# Task description:
Reproduce the data below line by line, from its first line to the line with "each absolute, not", both included, and nothing past that point.

# Given data:
########################################

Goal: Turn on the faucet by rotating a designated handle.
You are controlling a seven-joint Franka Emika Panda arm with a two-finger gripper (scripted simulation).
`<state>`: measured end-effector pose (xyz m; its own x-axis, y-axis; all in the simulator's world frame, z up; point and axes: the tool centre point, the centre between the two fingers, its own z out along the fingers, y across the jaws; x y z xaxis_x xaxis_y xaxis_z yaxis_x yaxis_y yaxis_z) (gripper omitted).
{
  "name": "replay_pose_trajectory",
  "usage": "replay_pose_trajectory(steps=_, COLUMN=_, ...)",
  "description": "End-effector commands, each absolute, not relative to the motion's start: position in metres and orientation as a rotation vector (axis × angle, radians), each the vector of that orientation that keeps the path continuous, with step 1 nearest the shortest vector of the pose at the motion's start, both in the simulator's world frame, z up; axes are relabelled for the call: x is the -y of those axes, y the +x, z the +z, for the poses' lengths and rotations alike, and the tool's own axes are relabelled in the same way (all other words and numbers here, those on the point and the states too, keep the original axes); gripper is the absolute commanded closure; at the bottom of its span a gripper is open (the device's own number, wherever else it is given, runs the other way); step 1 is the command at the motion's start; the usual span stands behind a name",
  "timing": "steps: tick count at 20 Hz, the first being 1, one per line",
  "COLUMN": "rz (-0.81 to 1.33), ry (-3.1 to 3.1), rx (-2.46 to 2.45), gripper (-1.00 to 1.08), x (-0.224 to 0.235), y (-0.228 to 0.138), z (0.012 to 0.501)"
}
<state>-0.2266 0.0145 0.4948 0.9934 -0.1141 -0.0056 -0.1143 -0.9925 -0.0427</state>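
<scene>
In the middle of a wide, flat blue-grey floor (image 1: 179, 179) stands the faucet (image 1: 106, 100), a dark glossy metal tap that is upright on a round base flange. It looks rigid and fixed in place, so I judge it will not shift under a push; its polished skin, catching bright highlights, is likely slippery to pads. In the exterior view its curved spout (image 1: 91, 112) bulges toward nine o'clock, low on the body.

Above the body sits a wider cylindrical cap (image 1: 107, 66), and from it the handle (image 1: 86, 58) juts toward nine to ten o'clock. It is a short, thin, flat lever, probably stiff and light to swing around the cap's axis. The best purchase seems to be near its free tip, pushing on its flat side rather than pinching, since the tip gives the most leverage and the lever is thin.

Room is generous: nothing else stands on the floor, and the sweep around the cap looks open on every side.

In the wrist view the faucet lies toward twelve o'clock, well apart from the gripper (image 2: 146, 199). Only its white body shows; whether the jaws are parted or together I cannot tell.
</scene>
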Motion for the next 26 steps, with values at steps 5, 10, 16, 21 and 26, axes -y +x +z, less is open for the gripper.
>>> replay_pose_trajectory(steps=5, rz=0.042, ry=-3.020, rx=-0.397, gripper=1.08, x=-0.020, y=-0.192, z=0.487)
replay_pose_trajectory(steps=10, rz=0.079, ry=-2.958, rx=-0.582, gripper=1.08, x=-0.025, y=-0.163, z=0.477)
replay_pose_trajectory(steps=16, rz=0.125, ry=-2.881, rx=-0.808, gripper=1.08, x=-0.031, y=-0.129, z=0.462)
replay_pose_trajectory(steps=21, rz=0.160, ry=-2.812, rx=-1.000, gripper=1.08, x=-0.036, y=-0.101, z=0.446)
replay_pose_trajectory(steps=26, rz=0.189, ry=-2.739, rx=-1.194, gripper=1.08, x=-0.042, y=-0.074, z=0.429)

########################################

# Problem solution:
Goal: Turn on the faucet by rotating a designated handle.
You are controlling a seven-joint Franka Emika Panda arm with a two-finger gripper (scripted simulation).
`<state>`: measured end-effector pose (xyz m; its own x-axis, y-axis; all in the simulator's world frame, z up; point and axes: the tool centre point, the centre between the two fingers, its own z out along the fingers, y across the jaws; x y z xaxis_x xaxis_y xaxis_z yaxis_x yaxis_y yaxis_z) (gripper omitted).
{
  "name": "replay_pose_trajectory",
  "usage": "replay_pose_trajectory(steps=_, COLUMN=_, ...)",
  "description": "End-effector commands, each absolute, not relative to the motion's start: position in metres and orientation as a rotation vector (axis × angle, radians), each the vector of that orientation that keeps the path continuous, with step 1 nearest the shortest vector of the pose at the motion's start, both in the simulator's world frame, z up; axes are relabelled for the call: x is the -y of those axes, y the +x, z the +z, for the poses' lengths and rotations alike, and the tool's own axes are relabelled in the same way (all other words and numbers here, those on the point and the states too, keep the original axes); gripper is the absolute commanded closure; at the bottom of its span a gripper is open (the device's own number, wherever else it is given, runs the other way); step 1 is the command at the motion's start; the usual span stands behind a name",

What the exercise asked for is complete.